Worse, though, is that so many actors are squandered in bland, empty parts. Perlman bellows as the unethical mayor, Toby Jones flutters about as his assistant, Rhames acts tough as the for-hire cop, and Stuhlbarg rants and raves (and wears a big fur coat) as the underworld boss who’s screwed over by his employees. Molina, meanwhile, is somehow given less to do as Richie, a character who’s so inconsequential (he’s a baker who works for Besegai, and, um, that’s it) that it seems like his role was drastically cut in post-production—a fate that also apparently befell Hauser’s Booch, who similarly, swiftly vanishes from the proceedings.
The Instigators’ unimaginativeness is epitomized by an early scene in which Rory writes down Scalvo’s instructions, prompting the hood to ask with exasperation, “Are you taking notes on a criminal fucking conspiracy?”—an incident that’s lifted almost wholesale from The Wire.
Eager to evade their homicidal pursuers, Rory and Cobby venture to the beach and, following a gunshot injury, to the office of Donna, whom they take hostage (with her permission) so she can medically treat the wound. Donna’s presence initiates lots of quasi-therapy talk between the trio, as well causes Cobby to swoon, although any romantic sparks are snuffed out by the material’s lifeless dialogue.

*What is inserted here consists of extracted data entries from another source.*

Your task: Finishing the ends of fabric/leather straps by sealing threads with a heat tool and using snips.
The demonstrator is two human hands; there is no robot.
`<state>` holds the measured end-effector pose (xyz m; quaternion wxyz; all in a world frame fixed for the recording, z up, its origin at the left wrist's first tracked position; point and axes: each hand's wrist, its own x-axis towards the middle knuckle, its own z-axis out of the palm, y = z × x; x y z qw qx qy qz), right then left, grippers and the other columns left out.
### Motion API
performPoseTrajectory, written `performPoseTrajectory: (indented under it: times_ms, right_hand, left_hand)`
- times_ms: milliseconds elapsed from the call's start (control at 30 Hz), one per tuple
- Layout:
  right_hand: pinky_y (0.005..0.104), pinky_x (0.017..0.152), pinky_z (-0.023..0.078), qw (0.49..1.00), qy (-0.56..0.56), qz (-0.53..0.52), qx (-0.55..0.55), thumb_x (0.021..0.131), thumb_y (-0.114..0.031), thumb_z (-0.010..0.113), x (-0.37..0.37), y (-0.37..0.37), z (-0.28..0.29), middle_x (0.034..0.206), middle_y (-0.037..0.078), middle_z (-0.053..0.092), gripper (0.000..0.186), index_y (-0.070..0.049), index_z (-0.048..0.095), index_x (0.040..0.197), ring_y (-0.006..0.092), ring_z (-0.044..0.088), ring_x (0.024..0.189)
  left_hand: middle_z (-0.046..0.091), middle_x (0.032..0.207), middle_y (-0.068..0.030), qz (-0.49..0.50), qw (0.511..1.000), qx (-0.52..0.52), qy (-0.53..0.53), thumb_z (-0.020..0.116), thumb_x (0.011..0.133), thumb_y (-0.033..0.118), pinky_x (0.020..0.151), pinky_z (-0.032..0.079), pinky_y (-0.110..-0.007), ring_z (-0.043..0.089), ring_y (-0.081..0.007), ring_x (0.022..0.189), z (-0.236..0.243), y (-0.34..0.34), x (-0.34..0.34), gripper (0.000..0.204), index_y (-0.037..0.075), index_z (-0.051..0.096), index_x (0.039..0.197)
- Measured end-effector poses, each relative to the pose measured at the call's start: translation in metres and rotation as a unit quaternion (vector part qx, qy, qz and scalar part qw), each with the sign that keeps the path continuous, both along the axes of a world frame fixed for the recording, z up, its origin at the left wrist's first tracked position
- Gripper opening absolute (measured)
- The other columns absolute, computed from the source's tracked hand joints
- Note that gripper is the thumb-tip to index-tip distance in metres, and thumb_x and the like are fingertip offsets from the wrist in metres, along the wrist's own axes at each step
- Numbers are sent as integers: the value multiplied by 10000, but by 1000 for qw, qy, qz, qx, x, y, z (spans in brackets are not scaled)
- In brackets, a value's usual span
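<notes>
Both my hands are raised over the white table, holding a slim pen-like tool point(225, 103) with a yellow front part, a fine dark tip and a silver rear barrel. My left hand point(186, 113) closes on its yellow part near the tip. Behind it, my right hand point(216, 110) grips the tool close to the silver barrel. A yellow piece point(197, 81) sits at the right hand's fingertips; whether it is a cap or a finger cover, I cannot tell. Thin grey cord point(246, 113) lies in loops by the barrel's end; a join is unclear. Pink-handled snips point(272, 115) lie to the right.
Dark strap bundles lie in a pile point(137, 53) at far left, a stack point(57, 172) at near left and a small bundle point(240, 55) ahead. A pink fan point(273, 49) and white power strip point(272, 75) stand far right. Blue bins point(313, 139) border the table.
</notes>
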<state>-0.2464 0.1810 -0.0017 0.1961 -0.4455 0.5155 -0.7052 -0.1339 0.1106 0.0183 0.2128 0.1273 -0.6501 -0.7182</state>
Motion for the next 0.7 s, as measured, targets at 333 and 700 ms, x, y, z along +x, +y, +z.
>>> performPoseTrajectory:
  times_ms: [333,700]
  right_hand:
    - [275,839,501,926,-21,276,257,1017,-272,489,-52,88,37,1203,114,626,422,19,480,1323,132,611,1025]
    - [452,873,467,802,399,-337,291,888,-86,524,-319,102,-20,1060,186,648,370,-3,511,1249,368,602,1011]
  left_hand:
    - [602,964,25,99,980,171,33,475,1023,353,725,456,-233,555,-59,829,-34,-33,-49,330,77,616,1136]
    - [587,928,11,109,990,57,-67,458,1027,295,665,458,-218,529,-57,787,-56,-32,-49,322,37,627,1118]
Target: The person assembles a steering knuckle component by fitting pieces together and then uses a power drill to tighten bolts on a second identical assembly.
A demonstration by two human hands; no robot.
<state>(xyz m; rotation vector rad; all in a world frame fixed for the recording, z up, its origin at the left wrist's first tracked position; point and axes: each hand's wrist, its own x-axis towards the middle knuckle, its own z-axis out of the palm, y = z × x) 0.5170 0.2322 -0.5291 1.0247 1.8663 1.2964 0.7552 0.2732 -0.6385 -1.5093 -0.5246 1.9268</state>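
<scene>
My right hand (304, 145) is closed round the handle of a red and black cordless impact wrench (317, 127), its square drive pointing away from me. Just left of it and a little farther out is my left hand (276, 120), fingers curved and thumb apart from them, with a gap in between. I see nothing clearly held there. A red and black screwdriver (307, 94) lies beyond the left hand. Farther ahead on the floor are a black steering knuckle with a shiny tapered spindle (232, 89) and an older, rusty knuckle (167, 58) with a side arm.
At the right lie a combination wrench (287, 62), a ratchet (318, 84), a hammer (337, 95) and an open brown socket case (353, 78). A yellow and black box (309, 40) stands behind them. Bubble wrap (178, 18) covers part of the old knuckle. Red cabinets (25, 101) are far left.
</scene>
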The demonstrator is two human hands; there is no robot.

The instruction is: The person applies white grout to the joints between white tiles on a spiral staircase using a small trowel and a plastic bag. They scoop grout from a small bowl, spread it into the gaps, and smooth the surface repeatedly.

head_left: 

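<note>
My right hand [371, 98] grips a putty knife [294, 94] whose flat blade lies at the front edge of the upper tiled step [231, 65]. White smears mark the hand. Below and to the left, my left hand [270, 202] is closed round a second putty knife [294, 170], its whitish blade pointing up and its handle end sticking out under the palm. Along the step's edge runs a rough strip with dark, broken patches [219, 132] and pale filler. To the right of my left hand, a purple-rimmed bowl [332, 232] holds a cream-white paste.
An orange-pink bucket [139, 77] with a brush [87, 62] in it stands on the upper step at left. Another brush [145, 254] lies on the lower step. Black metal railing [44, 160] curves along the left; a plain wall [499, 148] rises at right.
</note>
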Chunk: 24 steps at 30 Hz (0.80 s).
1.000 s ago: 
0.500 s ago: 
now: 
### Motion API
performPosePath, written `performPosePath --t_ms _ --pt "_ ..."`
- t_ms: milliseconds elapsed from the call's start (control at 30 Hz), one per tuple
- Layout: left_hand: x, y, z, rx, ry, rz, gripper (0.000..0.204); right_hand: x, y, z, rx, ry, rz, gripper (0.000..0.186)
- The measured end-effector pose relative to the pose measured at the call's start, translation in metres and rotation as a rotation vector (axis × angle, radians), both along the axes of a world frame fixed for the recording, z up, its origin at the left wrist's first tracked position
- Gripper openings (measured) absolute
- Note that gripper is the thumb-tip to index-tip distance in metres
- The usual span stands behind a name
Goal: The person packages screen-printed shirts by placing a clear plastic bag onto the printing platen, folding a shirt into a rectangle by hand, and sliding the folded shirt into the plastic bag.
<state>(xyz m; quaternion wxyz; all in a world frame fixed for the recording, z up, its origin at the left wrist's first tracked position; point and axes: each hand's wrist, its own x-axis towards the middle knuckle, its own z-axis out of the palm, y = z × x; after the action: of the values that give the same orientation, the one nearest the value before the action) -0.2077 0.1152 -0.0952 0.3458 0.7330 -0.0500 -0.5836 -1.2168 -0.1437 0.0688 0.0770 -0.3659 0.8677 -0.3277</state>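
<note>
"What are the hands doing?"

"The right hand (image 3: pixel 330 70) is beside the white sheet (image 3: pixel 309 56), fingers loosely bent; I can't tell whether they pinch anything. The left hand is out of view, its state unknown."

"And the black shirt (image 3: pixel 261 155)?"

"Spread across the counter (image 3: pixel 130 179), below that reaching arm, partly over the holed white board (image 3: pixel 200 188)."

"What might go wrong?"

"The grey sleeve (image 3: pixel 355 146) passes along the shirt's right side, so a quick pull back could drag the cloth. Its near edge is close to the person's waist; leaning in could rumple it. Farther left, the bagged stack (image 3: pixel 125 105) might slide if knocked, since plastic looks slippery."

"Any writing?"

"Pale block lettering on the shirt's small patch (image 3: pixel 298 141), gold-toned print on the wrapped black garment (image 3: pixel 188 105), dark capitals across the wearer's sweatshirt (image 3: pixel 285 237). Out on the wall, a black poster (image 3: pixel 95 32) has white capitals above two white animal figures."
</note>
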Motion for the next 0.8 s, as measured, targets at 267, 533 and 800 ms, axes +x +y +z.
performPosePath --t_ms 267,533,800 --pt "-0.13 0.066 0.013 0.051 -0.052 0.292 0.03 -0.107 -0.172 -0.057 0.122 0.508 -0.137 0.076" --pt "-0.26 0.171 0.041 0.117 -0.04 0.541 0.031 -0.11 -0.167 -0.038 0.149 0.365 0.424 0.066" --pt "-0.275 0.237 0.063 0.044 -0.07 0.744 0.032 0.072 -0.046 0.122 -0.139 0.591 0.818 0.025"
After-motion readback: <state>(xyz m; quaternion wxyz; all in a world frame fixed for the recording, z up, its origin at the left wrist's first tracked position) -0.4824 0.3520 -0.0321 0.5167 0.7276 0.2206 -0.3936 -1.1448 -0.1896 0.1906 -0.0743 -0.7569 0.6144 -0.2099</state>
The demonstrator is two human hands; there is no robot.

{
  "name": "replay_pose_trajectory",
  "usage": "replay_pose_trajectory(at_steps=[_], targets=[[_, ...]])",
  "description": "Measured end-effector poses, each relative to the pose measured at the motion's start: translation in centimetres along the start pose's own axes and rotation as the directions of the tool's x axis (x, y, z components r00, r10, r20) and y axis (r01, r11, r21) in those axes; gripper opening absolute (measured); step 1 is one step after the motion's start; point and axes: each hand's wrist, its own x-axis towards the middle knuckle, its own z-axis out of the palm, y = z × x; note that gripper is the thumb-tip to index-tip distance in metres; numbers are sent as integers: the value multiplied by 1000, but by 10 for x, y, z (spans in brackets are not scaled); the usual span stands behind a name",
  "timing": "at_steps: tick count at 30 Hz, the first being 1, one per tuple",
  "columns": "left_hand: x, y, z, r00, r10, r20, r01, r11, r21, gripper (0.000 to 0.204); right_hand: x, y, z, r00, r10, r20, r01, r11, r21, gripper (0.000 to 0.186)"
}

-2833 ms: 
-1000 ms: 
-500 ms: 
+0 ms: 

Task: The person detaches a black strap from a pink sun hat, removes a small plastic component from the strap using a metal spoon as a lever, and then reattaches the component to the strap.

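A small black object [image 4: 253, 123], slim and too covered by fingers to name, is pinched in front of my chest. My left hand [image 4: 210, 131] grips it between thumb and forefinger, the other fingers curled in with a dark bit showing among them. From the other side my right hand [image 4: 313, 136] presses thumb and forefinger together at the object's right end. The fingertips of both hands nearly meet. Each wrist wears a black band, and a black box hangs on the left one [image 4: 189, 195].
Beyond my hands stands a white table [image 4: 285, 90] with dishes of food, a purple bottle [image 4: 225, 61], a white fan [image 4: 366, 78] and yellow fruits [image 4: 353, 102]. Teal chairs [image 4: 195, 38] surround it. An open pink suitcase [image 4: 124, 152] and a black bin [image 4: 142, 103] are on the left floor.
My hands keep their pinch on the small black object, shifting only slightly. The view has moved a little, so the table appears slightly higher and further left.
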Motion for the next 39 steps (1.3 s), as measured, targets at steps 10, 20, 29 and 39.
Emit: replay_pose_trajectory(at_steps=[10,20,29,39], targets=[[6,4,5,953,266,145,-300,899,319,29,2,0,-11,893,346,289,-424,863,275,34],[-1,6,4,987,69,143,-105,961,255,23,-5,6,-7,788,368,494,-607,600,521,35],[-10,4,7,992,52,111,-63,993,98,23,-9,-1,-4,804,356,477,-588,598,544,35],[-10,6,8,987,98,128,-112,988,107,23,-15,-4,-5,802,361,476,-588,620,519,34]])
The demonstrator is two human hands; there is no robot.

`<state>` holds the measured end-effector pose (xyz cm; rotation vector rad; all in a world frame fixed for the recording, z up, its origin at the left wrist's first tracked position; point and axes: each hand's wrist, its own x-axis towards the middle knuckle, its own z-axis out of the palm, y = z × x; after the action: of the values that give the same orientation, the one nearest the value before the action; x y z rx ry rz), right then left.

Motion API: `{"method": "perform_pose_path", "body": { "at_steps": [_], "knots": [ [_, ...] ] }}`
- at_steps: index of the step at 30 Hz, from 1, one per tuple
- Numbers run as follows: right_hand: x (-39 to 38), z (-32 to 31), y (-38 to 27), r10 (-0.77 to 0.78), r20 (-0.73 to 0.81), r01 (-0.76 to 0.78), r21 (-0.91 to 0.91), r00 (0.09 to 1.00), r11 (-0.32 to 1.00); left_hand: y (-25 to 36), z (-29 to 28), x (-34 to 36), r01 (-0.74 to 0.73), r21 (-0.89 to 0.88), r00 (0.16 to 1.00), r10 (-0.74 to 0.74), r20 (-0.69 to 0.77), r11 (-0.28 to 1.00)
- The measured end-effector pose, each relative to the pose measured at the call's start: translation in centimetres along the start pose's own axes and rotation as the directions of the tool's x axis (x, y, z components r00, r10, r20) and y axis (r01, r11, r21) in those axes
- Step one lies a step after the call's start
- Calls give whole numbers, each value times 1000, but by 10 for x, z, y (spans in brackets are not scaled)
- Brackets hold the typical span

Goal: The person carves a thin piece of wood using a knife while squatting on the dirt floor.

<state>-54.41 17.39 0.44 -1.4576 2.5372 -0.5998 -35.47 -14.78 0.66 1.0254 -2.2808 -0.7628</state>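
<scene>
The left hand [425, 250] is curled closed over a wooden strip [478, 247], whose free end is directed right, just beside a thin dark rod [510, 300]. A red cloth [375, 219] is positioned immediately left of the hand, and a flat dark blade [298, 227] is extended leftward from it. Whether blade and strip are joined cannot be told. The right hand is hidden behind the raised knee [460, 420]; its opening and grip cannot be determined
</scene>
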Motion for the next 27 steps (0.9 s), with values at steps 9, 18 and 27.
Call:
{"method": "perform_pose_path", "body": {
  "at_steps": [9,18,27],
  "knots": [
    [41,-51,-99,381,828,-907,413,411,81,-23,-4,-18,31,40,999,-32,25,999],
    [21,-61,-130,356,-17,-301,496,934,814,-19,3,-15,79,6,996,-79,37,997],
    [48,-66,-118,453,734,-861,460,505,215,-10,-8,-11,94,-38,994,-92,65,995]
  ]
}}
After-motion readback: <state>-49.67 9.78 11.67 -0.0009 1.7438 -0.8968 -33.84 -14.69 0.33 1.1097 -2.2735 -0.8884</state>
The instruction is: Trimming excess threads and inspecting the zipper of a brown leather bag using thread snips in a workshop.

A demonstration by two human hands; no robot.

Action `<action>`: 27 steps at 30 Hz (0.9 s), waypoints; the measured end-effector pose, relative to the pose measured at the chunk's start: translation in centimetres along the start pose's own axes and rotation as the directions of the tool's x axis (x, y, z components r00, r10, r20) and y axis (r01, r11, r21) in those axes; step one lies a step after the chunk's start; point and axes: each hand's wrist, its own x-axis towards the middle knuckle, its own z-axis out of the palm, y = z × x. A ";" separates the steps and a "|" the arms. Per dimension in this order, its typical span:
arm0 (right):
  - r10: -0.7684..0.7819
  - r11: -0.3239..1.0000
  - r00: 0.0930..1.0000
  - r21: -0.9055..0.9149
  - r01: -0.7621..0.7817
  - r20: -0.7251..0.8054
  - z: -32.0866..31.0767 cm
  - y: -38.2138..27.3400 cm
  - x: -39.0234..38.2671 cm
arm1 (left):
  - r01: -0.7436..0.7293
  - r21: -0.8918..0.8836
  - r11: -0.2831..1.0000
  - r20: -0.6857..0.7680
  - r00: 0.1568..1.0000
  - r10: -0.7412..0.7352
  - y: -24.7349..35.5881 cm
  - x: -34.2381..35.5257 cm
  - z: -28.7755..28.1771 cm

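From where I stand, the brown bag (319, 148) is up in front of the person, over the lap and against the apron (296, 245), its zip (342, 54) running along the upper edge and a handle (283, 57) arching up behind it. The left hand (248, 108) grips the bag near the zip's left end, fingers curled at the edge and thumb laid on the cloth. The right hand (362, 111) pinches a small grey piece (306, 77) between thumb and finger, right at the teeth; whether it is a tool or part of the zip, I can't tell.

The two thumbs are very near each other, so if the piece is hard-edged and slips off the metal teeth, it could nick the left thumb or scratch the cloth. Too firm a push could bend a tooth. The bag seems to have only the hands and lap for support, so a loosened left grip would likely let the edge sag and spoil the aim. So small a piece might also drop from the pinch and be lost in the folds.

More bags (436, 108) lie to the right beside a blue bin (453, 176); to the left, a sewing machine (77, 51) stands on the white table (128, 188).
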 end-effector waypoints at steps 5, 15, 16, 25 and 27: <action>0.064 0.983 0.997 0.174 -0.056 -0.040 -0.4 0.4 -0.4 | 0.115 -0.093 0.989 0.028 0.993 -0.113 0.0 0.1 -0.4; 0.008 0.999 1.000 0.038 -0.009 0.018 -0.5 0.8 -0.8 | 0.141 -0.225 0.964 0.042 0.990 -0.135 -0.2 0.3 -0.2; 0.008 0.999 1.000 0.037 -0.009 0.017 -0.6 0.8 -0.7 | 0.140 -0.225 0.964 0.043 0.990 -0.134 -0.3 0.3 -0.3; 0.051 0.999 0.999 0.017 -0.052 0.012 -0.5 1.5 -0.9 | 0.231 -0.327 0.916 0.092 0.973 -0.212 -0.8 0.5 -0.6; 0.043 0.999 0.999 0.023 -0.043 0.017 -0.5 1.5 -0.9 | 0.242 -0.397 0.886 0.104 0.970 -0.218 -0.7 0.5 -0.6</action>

So too is any coherent sense of these protagonists’ underlying issues and motivations, all of which come across as mere screenwriting devices.
Damon and Affleck boast authentic Boston accents, and The Instigators appears to have been shot on location in their hometown, yet unlike Ben Affleck did with The Town, Liman never captures the city’s unique character. On paper, his latest has all the elements necessary for a sharp, suspenseful lark, but it doesn’t piece them together in a manner that’s engaging, much less exciting.
Rory and Cobby embark on various pseudo-wacky courses of action, including having to re-rob the mayor in order to get Rory his money—which he wants for child support-related costs that are stymieing his relationship with his son—and to help the two clear their names. As with everything else in this leaden affair, what sounds crazy on paper winds up being pedestrian and enervating in execution, and results in another in what’s become an increasingly long line of halfhearted high-profile streaming movies.